:: Task goal ::
Return every line from the records below that has the word "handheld".

:: Data for analysis ::
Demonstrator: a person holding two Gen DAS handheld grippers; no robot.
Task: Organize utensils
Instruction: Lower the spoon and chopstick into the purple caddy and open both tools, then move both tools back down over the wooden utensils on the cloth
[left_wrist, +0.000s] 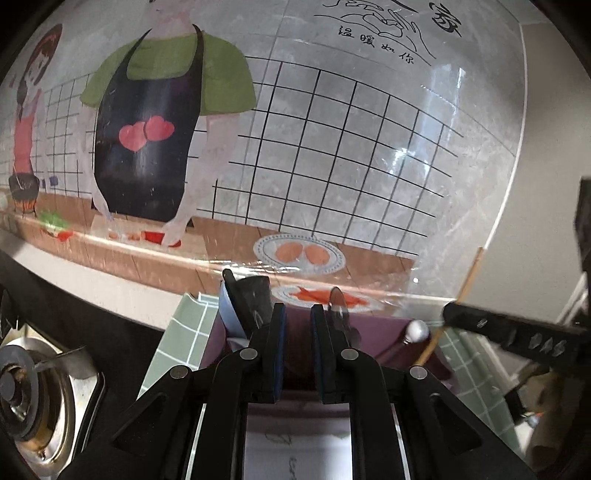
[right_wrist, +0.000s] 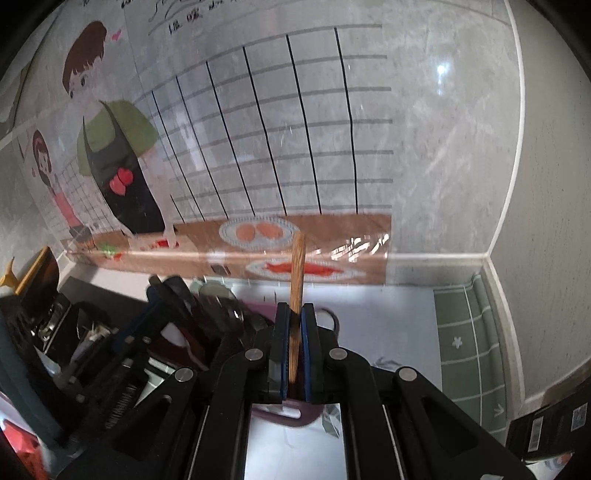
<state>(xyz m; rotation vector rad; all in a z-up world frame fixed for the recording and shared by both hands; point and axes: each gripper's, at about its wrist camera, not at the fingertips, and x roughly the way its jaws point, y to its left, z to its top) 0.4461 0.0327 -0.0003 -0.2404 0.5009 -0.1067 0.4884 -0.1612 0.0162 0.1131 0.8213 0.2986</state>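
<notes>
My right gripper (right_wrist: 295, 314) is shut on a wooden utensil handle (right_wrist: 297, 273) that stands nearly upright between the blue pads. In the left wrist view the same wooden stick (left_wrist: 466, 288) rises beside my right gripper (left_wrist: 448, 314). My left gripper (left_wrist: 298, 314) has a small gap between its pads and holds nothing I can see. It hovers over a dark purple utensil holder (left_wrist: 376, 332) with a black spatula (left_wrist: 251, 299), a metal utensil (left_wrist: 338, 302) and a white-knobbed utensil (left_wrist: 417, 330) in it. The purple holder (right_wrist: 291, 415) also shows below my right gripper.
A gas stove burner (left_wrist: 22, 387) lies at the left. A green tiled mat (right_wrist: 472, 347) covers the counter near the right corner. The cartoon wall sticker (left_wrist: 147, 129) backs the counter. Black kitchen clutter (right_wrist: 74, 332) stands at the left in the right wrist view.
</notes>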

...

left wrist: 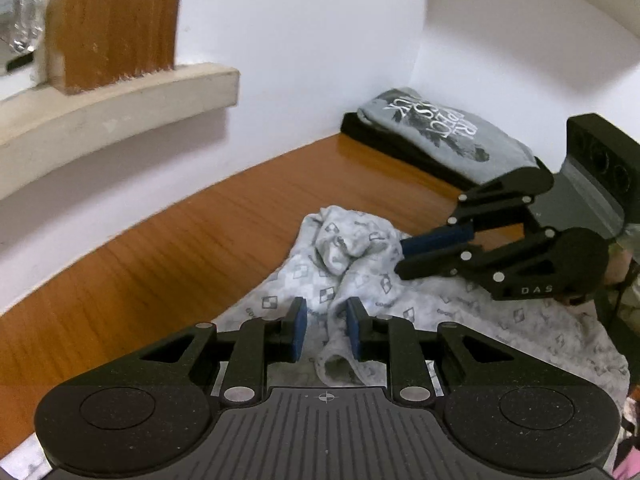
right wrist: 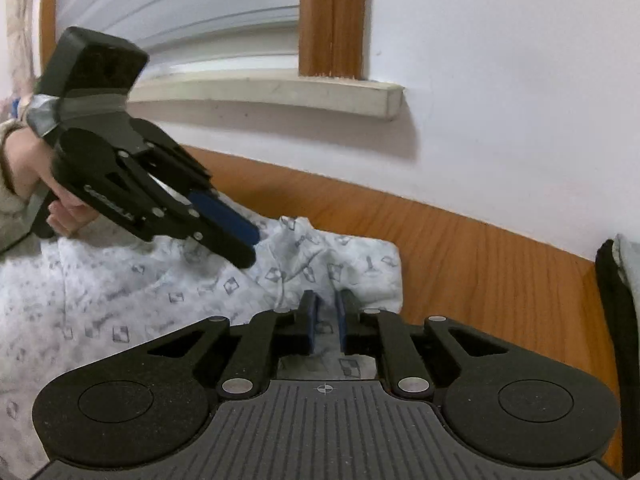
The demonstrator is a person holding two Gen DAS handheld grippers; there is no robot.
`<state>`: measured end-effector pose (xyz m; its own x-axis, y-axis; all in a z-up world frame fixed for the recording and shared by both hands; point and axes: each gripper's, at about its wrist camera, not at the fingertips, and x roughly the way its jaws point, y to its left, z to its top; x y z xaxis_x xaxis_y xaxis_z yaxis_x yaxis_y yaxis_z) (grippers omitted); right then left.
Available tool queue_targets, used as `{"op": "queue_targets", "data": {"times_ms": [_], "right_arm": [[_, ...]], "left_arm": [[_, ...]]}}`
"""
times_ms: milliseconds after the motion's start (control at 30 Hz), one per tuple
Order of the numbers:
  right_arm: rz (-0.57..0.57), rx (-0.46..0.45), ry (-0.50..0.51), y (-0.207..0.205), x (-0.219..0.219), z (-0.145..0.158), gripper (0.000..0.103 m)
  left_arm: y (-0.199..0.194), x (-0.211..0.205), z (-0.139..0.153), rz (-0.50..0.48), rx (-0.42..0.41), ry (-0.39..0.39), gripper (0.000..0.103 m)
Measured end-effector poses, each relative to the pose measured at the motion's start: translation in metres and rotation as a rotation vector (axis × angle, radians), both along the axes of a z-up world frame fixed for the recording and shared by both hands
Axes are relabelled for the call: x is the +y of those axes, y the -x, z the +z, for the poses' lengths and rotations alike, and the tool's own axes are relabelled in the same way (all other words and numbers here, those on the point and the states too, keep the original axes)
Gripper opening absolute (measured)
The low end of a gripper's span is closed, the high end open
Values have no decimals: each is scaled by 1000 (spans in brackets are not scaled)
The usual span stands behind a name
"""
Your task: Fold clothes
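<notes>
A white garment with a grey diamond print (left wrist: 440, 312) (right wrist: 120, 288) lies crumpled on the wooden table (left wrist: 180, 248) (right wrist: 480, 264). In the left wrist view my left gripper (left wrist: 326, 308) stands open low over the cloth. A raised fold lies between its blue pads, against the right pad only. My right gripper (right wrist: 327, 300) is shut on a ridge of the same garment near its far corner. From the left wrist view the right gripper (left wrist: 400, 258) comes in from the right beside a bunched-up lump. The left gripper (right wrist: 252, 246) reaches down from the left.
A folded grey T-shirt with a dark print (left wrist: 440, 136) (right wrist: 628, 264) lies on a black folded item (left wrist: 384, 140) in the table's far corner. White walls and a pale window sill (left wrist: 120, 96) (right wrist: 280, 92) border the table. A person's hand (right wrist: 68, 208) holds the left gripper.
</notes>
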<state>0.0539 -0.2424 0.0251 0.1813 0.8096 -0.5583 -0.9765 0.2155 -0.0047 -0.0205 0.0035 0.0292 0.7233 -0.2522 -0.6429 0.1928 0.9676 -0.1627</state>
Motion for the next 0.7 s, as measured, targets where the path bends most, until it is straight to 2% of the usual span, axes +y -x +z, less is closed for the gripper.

:: Response to the task ::
Demonstrator: a person holding two Gen DAS handheld grippers; no robot.
The demonstrator is a person holding two Gen DAS handheld grippers; there is no robot.

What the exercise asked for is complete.